Directions >> Using the data that follows, give again word for word the lines between the one holding "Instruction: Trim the" and the one holding "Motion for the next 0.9", inclusive. Omit the pictures.

Dataset extract >>

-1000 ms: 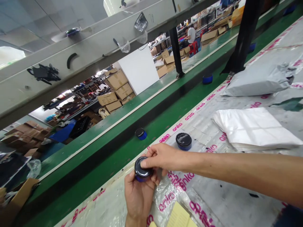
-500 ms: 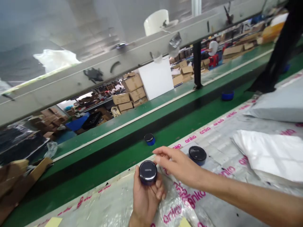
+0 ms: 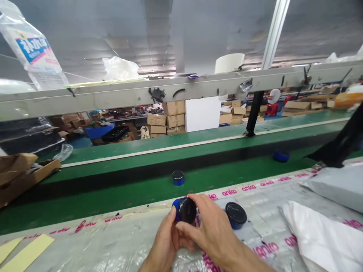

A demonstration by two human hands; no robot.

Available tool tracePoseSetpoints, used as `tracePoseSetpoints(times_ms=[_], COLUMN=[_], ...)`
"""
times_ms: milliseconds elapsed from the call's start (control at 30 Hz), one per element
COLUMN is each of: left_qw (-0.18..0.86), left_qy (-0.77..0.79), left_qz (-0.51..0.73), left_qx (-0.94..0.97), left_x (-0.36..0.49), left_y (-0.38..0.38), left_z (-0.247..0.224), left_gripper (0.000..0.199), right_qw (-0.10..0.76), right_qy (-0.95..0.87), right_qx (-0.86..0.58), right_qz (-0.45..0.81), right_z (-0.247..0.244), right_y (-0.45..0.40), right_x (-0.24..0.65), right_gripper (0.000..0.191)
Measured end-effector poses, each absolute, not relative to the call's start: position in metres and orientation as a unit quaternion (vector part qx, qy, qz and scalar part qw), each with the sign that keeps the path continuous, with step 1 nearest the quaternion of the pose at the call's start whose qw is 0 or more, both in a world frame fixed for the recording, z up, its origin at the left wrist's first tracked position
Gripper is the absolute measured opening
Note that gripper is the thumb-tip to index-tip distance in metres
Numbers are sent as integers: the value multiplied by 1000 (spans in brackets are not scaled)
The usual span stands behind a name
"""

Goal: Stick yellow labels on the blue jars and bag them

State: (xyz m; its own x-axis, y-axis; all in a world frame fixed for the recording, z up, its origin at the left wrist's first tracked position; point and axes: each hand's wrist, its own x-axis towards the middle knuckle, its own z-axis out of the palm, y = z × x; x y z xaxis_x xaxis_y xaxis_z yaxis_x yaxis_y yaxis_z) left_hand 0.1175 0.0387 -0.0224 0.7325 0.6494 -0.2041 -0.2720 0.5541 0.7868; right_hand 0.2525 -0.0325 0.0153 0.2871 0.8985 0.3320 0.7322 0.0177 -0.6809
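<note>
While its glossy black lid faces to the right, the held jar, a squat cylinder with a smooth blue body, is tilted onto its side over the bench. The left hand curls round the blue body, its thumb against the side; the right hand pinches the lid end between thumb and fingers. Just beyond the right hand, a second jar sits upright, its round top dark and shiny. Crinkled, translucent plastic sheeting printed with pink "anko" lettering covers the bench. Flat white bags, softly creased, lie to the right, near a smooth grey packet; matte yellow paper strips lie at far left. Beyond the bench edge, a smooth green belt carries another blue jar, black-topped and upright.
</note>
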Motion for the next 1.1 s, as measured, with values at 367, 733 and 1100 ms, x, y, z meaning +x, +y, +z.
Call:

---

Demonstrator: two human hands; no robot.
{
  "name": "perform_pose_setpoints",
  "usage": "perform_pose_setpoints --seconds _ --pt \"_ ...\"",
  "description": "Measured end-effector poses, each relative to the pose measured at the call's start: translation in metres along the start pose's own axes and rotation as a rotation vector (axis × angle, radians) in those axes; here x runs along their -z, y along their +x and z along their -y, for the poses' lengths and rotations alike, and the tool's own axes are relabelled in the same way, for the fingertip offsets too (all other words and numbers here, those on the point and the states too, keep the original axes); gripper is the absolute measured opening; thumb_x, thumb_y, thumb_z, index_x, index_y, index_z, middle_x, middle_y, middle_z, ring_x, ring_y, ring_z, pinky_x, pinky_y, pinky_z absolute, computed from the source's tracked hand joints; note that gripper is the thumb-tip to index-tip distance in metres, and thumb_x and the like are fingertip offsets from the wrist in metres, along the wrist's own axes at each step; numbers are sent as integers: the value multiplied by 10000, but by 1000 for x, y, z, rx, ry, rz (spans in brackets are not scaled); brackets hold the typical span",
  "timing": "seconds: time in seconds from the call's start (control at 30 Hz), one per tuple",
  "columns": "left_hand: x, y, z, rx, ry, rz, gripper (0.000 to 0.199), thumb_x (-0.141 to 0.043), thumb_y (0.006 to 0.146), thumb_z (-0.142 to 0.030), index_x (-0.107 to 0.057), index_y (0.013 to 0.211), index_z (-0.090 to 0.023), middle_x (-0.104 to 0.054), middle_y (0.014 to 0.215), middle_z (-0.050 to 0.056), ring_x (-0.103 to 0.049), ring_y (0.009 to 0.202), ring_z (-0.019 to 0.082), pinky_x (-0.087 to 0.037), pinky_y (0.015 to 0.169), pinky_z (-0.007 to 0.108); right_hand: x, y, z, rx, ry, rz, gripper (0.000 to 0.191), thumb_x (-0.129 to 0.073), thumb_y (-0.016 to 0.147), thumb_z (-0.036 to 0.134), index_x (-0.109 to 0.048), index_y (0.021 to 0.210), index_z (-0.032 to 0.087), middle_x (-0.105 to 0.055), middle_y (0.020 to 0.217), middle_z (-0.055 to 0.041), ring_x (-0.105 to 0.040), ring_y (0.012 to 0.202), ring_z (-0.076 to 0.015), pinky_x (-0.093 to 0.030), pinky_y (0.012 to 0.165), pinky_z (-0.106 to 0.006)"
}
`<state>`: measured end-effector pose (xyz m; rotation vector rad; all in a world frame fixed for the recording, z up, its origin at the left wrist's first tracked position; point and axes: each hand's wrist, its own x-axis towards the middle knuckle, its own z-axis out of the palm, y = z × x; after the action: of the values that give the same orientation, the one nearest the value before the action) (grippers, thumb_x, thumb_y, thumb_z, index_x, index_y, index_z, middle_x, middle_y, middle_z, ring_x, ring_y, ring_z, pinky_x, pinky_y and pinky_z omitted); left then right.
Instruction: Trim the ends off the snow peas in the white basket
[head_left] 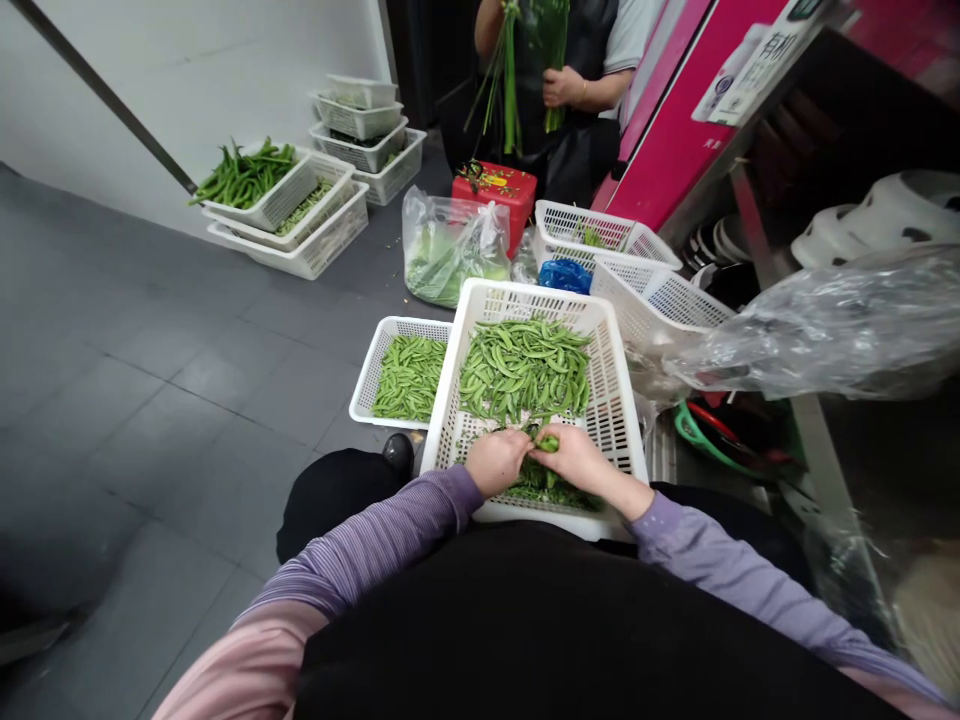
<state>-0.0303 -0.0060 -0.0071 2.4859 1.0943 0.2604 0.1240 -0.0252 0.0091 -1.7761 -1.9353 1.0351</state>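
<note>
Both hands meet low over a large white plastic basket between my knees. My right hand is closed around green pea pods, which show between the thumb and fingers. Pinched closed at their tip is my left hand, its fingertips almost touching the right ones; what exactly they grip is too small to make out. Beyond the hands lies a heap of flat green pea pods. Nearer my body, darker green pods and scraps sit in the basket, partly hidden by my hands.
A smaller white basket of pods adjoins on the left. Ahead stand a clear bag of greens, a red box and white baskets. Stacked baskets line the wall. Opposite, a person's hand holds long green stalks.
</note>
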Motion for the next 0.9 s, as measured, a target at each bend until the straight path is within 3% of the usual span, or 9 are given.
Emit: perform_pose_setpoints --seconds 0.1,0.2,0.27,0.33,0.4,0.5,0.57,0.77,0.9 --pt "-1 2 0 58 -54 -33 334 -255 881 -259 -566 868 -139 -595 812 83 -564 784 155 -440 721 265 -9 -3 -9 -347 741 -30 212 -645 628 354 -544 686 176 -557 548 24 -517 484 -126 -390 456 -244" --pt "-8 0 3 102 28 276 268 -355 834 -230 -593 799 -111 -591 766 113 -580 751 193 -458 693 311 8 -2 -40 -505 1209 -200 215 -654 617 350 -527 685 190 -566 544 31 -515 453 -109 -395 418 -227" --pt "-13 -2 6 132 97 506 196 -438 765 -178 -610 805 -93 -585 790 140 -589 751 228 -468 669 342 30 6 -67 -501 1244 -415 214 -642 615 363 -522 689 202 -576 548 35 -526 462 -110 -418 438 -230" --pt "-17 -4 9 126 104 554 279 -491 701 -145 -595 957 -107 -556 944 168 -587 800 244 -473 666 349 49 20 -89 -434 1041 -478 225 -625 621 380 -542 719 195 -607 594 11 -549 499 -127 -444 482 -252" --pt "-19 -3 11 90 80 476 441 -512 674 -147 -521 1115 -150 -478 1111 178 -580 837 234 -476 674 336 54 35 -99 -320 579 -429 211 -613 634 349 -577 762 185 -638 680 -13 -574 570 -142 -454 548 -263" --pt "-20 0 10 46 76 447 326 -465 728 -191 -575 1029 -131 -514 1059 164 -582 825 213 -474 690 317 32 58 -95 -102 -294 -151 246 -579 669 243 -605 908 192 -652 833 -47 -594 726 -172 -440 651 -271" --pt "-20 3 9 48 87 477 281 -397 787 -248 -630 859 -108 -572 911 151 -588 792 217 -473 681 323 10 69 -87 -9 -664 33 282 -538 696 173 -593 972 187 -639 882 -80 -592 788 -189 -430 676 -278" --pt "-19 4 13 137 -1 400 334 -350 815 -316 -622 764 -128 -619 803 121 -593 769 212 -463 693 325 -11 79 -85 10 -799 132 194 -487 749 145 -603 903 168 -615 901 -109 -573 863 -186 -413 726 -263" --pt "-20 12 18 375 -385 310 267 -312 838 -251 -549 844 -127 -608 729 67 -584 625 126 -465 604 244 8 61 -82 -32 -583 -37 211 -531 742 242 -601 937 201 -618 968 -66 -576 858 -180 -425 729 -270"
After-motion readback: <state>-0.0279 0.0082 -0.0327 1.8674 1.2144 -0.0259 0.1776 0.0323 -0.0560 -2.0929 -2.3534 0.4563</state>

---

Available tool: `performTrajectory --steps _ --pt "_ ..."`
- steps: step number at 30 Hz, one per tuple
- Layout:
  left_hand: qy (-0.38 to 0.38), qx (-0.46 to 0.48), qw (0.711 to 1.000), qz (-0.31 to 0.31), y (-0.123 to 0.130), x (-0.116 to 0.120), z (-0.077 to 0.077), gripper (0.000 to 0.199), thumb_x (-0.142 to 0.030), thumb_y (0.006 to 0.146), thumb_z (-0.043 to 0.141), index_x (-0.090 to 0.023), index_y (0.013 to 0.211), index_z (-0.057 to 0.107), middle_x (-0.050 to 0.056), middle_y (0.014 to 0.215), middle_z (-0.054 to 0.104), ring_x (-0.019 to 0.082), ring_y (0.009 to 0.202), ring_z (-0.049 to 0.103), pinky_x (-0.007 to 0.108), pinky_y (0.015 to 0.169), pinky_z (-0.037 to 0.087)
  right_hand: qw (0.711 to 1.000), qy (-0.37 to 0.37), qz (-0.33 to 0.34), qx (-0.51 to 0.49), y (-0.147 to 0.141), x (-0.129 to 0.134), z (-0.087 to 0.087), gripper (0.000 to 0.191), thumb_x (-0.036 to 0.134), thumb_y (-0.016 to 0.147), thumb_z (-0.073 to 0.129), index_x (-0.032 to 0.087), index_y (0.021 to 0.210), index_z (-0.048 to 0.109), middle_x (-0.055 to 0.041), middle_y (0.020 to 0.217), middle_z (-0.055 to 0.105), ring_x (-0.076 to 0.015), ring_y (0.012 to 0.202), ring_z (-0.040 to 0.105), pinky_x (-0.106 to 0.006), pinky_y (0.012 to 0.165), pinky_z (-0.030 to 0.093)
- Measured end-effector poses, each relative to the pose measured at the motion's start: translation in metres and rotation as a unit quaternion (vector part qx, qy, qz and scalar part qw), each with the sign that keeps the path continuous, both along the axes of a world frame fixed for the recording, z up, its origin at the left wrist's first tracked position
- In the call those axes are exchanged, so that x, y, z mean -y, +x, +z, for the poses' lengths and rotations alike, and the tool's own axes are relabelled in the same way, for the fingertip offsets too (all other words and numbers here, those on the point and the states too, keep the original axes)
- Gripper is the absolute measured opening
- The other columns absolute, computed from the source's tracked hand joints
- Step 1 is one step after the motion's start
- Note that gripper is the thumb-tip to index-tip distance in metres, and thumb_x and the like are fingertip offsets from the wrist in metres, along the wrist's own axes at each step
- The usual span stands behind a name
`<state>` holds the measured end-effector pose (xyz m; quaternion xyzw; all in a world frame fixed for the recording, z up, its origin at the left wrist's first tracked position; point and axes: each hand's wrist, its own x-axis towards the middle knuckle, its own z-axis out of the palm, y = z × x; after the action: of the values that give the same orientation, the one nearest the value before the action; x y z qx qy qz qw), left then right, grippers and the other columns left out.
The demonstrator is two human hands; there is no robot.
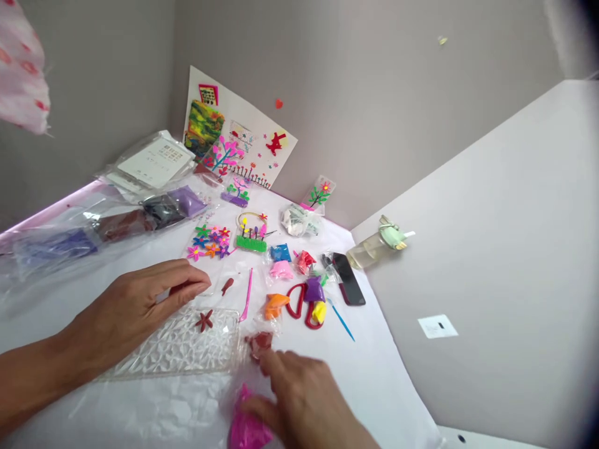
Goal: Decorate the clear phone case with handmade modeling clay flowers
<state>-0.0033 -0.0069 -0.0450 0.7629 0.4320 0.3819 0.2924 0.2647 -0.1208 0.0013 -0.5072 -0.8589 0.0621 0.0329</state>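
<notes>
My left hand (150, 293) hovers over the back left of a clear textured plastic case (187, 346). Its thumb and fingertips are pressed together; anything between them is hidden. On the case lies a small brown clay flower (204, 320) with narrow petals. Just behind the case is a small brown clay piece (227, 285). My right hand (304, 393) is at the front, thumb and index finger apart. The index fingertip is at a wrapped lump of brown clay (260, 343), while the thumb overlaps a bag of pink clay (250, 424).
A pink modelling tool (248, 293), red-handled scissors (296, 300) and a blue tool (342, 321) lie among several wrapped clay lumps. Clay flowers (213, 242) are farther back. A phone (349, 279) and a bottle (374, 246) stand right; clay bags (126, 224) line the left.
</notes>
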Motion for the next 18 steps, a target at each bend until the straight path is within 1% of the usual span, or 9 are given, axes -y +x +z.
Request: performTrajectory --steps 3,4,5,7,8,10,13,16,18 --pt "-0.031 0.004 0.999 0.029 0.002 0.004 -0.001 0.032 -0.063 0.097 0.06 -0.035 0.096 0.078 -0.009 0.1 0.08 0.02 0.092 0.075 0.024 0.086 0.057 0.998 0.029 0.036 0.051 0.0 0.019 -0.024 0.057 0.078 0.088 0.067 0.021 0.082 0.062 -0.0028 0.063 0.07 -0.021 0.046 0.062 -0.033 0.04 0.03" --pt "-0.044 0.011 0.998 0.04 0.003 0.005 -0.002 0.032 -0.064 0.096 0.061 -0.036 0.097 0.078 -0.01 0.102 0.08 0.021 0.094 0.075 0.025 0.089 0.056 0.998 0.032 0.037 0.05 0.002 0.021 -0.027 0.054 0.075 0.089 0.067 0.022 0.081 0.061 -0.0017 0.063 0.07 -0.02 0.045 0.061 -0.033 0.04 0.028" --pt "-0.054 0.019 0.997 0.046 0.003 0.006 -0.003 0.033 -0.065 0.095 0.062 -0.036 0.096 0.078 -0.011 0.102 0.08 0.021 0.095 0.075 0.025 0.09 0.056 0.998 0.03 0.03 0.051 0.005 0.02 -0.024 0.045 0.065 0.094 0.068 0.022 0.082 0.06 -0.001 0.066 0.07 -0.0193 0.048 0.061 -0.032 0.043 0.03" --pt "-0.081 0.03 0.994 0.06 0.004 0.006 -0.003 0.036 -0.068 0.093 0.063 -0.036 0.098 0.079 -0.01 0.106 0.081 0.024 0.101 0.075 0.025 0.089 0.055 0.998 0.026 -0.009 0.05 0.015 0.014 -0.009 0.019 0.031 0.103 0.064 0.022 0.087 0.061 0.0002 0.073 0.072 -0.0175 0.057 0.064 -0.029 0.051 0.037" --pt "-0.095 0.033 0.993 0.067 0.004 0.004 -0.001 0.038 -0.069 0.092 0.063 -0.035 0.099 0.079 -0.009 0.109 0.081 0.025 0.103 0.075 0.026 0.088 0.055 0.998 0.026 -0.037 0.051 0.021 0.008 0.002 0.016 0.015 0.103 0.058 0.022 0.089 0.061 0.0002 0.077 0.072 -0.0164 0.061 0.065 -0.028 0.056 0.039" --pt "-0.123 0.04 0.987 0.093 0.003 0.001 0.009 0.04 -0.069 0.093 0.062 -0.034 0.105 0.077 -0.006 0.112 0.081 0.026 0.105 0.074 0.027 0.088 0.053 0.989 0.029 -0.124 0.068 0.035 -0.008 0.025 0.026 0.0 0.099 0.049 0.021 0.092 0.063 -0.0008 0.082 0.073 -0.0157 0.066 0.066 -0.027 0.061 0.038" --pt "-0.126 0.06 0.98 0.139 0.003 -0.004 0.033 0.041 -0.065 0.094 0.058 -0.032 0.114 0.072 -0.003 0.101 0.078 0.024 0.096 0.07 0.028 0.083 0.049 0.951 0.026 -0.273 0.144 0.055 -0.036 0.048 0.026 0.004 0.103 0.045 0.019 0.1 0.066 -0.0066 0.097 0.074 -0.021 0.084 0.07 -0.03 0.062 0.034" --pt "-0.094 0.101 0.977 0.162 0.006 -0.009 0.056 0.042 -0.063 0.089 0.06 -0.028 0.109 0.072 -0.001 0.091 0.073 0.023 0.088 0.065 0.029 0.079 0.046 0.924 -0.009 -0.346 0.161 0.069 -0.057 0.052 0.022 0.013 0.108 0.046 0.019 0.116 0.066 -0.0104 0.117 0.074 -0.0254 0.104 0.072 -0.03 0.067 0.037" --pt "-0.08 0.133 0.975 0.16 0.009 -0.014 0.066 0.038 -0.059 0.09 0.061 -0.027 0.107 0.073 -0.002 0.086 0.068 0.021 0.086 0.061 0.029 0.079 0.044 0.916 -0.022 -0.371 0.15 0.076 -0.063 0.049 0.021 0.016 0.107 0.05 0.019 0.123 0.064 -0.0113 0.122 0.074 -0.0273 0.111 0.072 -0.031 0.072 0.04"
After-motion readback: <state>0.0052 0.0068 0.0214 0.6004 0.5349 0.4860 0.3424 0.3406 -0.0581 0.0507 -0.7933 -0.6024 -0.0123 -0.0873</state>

Output for this task >>
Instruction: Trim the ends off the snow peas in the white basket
[head_left] 
<state>-0.0303 -0.0060 -0.0071 2.4859 1.0943 0.2604 0.1240 -0.0252 0.0091 -1.7761 -1.9353 1.0351</state>
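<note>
Both hands meet low over a large white plastic basket between my knees. My right hand is closed around green pea pods, which show between the thumb and fingers. Pinched closed at their tip is my left hand, its fingertips almost touching the right ones; what exactly they grip is too small to make out. Beyond the hands lies a heap of flat green pea pods. Nearer my body, darker green pods and scraps sit in the basket, partly hidden by my hands.
A smaller white basket of pods adjoins on the left. Ahead stand a clear bag of greens, a red box and white baskets. Stacked baskets line the wall. Opposite, a person's hand holds long green stalks.
</note>
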Motion for the next 0.9 s, as measured, a target at each bend until the straight path is within 3% of the usual span, or 9 are given.

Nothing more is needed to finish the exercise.